Críticos dizem que o uso de máscaras permite que agentes do ICE ocultem a responsabilidade e evitem a transparência de suas ações.

“O uso de máscaras é uma entre uma série de questões legais apresentadas pelas ações recentes do governo contra imigrantes e visitantes (e alguns cidadãos), mas é uma questão significativa que pode — e deve — ser imediatamente abordada e remediada”, disse a Ordem dos Advogados da Cidade de Nova York em uma declaração sobre a prática.

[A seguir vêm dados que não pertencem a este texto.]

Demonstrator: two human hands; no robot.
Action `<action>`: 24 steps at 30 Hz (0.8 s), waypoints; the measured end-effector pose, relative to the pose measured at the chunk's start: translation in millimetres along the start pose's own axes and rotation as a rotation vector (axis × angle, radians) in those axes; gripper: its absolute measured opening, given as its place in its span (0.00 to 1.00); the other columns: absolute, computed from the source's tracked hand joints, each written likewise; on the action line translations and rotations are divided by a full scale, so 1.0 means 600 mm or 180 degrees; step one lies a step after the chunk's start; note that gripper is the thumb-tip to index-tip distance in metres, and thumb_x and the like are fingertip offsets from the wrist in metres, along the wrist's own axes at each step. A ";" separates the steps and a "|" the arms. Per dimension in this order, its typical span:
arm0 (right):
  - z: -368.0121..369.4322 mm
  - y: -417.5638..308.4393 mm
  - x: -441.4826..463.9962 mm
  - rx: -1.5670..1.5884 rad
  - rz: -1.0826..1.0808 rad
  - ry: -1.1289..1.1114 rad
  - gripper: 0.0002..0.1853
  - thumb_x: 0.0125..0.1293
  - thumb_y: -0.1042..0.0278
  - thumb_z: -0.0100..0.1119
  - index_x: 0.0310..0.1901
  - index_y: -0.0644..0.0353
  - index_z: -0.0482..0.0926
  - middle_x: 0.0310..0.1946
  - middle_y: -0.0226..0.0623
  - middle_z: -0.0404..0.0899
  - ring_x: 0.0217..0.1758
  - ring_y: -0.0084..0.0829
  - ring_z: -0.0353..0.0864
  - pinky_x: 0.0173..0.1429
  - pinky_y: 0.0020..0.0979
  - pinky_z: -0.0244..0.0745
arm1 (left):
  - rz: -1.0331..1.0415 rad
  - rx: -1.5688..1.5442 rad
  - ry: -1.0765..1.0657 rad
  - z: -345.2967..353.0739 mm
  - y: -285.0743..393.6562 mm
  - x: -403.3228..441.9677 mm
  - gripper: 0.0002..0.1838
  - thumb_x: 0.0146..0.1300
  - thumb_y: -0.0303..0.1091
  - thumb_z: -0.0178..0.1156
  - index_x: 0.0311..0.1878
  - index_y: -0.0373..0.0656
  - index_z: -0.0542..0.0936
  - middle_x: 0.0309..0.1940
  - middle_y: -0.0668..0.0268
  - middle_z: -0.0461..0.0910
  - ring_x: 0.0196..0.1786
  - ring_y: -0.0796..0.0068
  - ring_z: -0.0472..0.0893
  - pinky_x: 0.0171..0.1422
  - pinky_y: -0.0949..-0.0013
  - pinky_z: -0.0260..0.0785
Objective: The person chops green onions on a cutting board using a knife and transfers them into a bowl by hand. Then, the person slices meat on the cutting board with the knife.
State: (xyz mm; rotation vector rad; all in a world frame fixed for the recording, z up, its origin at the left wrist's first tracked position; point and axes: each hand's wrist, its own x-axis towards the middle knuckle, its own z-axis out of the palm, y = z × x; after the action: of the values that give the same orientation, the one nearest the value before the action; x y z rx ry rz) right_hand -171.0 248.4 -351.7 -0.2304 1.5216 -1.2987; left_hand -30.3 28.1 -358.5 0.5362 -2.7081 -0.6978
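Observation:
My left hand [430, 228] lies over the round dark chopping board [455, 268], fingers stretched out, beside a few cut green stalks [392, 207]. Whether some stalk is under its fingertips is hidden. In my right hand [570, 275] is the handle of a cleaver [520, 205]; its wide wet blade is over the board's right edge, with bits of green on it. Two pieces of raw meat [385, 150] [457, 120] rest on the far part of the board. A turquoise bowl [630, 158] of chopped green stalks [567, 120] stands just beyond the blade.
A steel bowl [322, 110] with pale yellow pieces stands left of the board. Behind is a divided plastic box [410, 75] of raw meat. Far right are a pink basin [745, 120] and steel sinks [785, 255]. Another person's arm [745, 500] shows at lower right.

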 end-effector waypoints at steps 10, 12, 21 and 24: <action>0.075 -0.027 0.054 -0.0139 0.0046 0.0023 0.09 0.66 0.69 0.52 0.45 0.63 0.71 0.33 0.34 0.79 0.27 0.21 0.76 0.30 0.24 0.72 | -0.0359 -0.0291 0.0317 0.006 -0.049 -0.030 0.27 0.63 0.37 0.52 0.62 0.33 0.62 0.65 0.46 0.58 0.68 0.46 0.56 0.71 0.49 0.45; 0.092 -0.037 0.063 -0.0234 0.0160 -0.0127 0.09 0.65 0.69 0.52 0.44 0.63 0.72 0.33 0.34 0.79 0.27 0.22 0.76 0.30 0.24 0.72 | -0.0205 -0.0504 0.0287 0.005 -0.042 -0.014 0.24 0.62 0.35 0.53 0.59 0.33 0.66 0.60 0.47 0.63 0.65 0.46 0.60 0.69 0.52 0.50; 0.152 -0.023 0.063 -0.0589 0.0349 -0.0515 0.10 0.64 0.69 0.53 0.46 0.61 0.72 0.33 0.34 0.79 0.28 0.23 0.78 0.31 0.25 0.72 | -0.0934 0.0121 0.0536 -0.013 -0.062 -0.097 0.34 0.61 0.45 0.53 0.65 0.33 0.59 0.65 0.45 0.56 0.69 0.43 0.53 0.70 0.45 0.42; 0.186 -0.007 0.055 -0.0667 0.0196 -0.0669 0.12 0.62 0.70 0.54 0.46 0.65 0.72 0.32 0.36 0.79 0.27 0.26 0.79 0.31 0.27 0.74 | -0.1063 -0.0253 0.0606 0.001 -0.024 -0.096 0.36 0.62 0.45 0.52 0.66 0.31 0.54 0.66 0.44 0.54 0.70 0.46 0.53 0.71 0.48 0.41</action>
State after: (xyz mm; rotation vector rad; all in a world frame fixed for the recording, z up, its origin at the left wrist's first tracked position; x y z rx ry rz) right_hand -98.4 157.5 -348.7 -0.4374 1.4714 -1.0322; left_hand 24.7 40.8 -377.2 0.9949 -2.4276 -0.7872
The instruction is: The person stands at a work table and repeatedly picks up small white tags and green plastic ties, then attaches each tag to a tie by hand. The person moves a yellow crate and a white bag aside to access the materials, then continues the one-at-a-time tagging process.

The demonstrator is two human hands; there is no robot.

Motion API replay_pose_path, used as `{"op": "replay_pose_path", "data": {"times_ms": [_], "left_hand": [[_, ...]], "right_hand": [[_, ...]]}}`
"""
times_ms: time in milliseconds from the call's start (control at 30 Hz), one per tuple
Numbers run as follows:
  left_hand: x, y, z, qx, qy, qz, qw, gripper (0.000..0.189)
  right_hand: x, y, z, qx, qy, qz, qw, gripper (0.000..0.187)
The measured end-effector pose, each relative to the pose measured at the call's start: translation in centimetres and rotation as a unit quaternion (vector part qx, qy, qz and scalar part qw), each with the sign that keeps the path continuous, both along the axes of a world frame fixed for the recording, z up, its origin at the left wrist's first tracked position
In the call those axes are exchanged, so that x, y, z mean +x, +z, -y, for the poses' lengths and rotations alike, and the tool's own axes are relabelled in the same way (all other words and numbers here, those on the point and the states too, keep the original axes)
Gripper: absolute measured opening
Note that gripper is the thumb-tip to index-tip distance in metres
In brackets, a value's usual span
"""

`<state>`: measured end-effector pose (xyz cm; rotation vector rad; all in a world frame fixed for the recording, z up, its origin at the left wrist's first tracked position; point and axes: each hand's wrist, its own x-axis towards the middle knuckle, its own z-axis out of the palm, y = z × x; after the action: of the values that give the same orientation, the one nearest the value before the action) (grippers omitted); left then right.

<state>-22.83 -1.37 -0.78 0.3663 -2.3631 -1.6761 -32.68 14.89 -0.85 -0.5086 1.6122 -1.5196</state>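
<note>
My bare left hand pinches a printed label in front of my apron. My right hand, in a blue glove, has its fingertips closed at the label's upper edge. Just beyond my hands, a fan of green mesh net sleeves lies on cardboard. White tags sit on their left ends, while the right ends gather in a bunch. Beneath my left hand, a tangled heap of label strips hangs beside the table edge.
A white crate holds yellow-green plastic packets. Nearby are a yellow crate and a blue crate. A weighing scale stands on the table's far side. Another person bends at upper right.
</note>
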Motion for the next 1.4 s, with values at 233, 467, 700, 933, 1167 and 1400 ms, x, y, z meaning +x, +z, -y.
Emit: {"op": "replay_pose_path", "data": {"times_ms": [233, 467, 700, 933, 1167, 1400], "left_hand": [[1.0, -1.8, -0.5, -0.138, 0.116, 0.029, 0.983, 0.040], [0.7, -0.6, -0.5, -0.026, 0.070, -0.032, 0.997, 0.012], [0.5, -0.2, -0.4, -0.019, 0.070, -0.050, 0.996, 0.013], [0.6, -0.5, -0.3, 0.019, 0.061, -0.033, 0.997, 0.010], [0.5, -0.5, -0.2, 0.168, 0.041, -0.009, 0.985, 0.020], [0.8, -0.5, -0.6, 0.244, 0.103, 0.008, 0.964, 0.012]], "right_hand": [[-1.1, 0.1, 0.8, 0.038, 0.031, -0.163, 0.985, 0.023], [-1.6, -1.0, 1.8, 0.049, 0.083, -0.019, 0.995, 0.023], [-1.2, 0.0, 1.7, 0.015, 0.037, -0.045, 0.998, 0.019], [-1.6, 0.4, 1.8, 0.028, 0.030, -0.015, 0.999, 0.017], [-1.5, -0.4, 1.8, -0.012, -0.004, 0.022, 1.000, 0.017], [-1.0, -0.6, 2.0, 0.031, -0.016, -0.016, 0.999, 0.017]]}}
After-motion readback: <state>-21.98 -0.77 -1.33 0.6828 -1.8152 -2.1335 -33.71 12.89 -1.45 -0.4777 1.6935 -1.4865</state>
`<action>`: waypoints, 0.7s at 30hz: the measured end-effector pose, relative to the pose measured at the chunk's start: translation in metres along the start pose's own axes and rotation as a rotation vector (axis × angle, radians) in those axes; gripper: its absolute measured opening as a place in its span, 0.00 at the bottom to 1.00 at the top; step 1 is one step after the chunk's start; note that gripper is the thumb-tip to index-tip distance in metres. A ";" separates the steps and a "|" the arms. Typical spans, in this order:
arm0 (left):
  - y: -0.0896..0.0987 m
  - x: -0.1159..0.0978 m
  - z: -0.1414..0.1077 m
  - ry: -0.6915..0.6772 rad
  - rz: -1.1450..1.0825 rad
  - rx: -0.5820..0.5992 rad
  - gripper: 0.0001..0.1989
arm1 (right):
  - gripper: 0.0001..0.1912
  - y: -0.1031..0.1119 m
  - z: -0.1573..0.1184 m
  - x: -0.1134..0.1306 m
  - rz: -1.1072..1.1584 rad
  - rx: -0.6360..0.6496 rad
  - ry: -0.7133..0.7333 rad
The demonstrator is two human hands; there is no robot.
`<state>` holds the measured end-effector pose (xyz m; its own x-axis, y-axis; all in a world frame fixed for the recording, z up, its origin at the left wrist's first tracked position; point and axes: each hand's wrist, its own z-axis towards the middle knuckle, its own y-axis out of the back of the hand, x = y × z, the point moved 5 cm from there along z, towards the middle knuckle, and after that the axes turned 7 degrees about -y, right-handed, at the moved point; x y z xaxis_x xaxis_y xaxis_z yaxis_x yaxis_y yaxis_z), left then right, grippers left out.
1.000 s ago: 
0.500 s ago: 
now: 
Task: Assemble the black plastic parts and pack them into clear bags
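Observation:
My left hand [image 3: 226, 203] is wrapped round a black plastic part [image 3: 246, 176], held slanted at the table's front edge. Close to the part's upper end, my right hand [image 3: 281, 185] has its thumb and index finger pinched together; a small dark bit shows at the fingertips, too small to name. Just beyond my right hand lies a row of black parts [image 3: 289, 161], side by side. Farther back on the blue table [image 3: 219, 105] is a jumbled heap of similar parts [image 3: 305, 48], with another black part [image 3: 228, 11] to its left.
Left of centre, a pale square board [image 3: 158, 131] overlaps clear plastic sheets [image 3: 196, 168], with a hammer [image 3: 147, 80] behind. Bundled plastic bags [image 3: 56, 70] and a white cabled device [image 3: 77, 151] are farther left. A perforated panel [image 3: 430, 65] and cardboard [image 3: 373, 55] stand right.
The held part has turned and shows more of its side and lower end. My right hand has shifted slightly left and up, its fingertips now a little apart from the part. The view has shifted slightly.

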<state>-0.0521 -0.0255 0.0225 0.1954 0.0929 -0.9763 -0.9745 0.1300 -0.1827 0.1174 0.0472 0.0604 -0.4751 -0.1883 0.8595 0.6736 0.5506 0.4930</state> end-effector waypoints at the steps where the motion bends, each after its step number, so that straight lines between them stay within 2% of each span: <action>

Uma coalizão de 21 procuradores-gerais estaduais, incluindo Letitia James, de Nova York, escreveu ao Congresso na semana passada instando-o a aprovar uma lei que proíba "agentes federais de imigração de usar máscaras que ocultem sua identidade e exijam que mostrem sua identificação e insígnia de identificação da agência". Na Califórnia, legisladores estaduais propuseram no mês passado a Lei No Vigilantes, que exigiria que agentes federais fornecessem identificação, incluindo sobrenome e distintivo ou número de identidade.

“Temos um Departamento de Polícia de Los Angeles que precisa lidar com crimes nesta cidade todos os dias — e eles não usam máscaras e ficam aqui”, disse a prefeita de Los Angeles, Karen Bass, em uma entrevista de domingo à ABC News.

“Não acho que você tenha o direito de usar uma máscara e sequestrar pessoas na rua.”